Touchant le chapitre 26 de la règle de Saint-Sauveur , et les personnes qui y doivent entrer.
Chapitre 39

La Mère de Dieu parle, disant : Celui qui est assis au plus haut lieu verra la lumière à midi. Celui qui sera assis à droite s’éveillera le matin de son sommeil. Celui-là qui est à gauche se refroidira à raison de la rosée de la nuit. Partant , que celui qui entre en cette maison prenne garde de n’aimer la mort pour la vie, le froid pour la chaleur. Qu’il se donne aussi de garde, celui qui entre, de l’ennemi qui est aux portes : partant, qu’il ait pour docteur la raison , et Dieu pour directeur.

Que cette maison soit comme la maison dont je vous avais avant parlé, comme un feu qui commence de brûler par les pailles, puis par tout le corps , de sorte que ceux qui sont au dehors n’en savent rien jusqu’à ce que tout soit embrasé. Que cette maison soit affermie au Saint-Esprit, car comme Elie, mangeant le pain et buvant de l’eau, marcha en la force d’icelui quarante jours et quarante nuits , de même ceux qui entreront en cette maison seront confortés et affermis , et la force spirituelle accroîtra en eux, ainsi que la ferveur de la foi et de la charité.

Dieu demeurera aussi avec ceux qui entrent en cette maison comme il fut jadis avec Jacob, qui, étant sorti seul de la maison de son père, y retourna avec une grande abondance. Et Joseph est sorti de lui , qui a été appelé le salut du peuple , d’autant qu’il a sauvé son peuple. Dieu gardera aussi cette maison et ceux qui entreront en icelle , comme il garda son apôtre qu’il ne fût brûlé de la graisse de l’huile, et il accordera à ses bien-aimés qu’ils ne soient brûlés du feu de l’amour du monde, et qu’ils ne succombent et ne défaillent en leur adversité. Que tous ceux qui entre en cette maison fructifient comme du grain , qui donne le centuple , et comme l’huile de la veuve , afin qu’ils aillent de vertu en vertu, jusques à ce qu’ils voient Dieu en sa gloire.

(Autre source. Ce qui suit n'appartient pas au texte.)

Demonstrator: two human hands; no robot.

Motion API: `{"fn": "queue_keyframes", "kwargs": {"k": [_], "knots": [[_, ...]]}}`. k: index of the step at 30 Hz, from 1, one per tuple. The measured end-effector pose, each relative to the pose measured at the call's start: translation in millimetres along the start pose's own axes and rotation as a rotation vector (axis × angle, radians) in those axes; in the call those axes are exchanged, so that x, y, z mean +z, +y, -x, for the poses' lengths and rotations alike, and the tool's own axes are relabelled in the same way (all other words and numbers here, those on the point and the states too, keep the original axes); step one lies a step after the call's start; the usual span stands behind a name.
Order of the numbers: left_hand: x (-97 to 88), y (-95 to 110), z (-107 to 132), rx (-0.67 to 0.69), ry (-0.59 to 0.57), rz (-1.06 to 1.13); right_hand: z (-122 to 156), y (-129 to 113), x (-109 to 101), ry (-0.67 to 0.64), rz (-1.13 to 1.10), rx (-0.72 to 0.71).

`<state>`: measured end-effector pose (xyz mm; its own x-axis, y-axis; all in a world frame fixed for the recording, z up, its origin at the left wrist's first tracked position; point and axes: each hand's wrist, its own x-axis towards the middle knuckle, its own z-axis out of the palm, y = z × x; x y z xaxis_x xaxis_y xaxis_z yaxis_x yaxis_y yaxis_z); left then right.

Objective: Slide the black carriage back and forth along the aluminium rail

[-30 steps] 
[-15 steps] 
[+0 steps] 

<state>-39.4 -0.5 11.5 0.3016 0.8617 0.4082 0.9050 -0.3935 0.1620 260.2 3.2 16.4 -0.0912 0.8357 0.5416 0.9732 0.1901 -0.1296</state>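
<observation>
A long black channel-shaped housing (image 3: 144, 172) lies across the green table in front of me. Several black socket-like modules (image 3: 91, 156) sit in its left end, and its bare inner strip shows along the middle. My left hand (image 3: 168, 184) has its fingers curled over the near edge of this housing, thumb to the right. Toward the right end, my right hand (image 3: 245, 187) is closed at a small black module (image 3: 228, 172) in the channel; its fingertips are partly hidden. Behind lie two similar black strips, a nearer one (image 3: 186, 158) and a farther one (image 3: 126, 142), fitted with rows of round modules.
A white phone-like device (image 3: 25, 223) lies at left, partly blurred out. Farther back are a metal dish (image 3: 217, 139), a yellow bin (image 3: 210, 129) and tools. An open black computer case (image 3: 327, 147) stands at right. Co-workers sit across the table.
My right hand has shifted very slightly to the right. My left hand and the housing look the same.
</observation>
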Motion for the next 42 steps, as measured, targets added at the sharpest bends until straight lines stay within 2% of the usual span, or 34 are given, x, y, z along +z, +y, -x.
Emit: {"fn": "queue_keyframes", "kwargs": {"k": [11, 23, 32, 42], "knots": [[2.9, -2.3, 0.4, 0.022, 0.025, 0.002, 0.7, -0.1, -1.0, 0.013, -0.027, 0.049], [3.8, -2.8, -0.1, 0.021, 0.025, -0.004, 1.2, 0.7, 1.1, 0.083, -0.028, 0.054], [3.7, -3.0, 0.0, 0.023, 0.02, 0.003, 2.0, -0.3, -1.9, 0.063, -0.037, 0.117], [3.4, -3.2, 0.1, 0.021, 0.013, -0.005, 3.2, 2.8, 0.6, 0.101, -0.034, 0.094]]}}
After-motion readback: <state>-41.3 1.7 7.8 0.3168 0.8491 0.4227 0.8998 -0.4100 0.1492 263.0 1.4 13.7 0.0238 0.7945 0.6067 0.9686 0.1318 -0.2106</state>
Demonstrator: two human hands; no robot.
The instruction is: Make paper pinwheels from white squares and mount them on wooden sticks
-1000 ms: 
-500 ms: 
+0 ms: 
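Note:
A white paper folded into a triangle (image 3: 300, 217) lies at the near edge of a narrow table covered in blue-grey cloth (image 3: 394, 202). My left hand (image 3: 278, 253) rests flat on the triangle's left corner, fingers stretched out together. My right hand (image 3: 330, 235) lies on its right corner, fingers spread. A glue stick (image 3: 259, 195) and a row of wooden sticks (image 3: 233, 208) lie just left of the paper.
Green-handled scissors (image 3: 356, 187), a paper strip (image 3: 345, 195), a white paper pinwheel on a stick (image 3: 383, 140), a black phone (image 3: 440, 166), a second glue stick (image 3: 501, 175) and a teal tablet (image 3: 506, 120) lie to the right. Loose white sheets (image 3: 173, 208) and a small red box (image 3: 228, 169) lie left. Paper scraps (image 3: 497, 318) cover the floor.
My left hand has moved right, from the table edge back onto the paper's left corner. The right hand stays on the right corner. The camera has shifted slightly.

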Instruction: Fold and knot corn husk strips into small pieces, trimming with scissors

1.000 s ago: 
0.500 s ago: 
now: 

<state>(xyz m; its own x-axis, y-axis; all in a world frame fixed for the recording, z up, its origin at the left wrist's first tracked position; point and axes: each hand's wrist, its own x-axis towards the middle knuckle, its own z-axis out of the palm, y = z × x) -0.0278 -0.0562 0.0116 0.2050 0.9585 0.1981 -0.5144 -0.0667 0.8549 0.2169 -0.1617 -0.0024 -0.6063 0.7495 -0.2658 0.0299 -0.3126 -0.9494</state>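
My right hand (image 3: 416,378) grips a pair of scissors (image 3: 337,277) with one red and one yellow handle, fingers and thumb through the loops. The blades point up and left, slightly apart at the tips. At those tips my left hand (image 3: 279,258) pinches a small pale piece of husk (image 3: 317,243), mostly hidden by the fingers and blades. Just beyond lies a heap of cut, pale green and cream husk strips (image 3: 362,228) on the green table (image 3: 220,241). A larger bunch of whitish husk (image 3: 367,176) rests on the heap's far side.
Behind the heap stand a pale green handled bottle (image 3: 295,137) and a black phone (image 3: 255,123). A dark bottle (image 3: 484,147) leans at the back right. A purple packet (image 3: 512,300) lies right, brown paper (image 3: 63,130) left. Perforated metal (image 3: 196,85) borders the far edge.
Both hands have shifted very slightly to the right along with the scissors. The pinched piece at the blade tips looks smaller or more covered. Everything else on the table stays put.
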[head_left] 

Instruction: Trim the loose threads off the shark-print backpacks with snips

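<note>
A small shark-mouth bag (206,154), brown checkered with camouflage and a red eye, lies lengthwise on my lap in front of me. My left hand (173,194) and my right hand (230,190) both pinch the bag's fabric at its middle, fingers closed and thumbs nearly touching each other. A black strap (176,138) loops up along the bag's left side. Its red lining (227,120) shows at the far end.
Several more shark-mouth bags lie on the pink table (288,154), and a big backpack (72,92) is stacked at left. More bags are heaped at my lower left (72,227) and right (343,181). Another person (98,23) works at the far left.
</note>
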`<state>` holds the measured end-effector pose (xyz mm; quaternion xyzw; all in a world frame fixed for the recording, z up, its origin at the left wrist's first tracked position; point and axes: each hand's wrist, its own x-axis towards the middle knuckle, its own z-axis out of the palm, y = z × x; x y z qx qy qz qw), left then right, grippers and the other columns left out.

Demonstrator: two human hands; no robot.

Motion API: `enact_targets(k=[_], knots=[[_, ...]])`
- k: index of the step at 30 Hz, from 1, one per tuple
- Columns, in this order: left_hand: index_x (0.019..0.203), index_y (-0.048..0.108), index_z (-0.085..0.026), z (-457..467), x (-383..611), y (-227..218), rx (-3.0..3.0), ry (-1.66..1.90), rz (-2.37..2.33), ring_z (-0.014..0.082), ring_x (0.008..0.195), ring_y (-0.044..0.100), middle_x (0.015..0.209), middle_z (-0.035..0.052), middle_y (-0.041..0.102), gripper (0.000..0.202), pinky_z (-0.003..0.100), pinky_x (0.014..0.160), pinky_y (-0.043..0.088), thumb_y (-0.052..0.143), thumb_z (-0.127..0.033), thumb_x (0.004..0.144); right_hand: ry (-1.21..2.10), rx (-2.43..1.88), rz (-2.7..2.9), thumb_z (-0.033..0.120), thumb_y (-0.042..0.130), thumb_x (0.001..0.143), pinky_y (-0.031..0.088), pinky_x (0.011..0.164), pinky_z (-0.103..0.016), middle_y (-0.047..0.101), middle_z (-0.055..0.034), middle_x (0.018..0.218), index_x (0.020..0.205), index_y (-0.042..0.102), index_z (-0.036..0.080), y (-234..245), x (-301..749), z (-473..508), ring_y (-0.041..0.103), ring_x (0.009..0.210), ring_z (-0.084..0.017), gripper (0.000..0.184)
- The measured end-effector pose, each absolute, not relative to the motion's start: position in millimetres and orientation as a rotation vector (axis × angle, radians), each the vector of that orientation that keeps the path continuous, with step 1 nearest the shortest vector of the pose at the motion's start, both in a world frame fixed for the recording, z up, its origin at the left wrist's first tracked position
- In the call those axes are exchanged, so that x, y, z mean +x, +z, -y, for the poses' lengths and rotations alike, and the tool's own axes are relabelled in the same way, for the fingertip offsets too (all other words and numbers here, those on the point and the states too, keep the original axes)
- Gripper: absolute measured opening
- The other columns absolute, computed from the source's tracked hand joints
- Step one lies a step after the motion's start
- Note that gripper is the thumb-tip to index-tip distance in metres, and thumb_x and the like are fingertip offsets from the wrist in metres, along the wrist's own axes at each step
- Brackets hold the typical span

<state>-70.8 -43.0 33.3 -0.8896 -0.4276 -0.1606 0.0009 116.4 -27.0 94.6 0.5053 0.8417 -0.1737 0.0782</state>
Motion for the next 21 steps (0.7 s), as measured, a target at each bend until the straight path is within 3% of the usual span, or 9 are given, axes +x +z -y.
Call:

Que cette maison soit aussi munie d’une muraille de garde spirituelle si forte et si grande que l’ennemi, la voulant fausser, dise : Tout le temps ne me suffit pas pour le faire, ni je n’ai point de fondement pour venir jusques aux fondements , et moins jusques aux murs. Que Dieu regarde aussi cette maison , comme jadis il regardait son peuple , quand il l’affranchissait de la captivité de l’Egypte, lui montrant la voie, le jour par la colonne , et la nuit par celle du feu. Qu’il bénisse encore ceux qui entreront en cette maison , comme il a béni ses apôtres et moi, sa Mère , nous donnant le Saint-Esprit , promettant de demeurer avec nous jusques à la consommation du siècle. Qu’il y ait aussi en cette maison une porte par laquelle il soit loisible à tous d’entrer, et que ceux qui y entreront soient des brebis de mon Fils oyant sa voix , puisqu’il a donné sa vie pour l’amour d’eux , lesquels le Père garde de sa puissance , que le Fils dirige par sa sagesse, et que le Saint-Esprit enflamme de sa charité , afin que si le loup était entré en son troupeau , il profite aux brebis pour un plus grand mérite , et que lui descende à l’espace du lieu qui lui est préparé.

D’ailleurs la Mère de Dieu dit : Sachez aussi qu’il fut commandé au prophète de Dieu de montrer au peuple ingrat les dimensions du temple détruit qu’il avait vu en la vision spirituelle , non que du ciel descendissent les choses corporelles, mais d’autant que les choses spirituelles étant entendues par les corp-orelles , afin que le peuple ingrat entendit son ingratitude, et se repentant de ses malheurs , se préparât à recevoir les promesses divines, lui qui en a été privé , d’autant que , persistant en sa malice , il n’a voulu changer de volonté en bien : c’est pourquoi aussi ce temple n’a pas été réédifié ni ne sera pas éternel. Mais qu’en ma maison , on n’érige pas seulement les murs matériels , mais les âmes des justes qui plairont en icelle à mon Fils , et il accomplit en soi les dimensions du temple que la prophétie divine avait vu en esprit.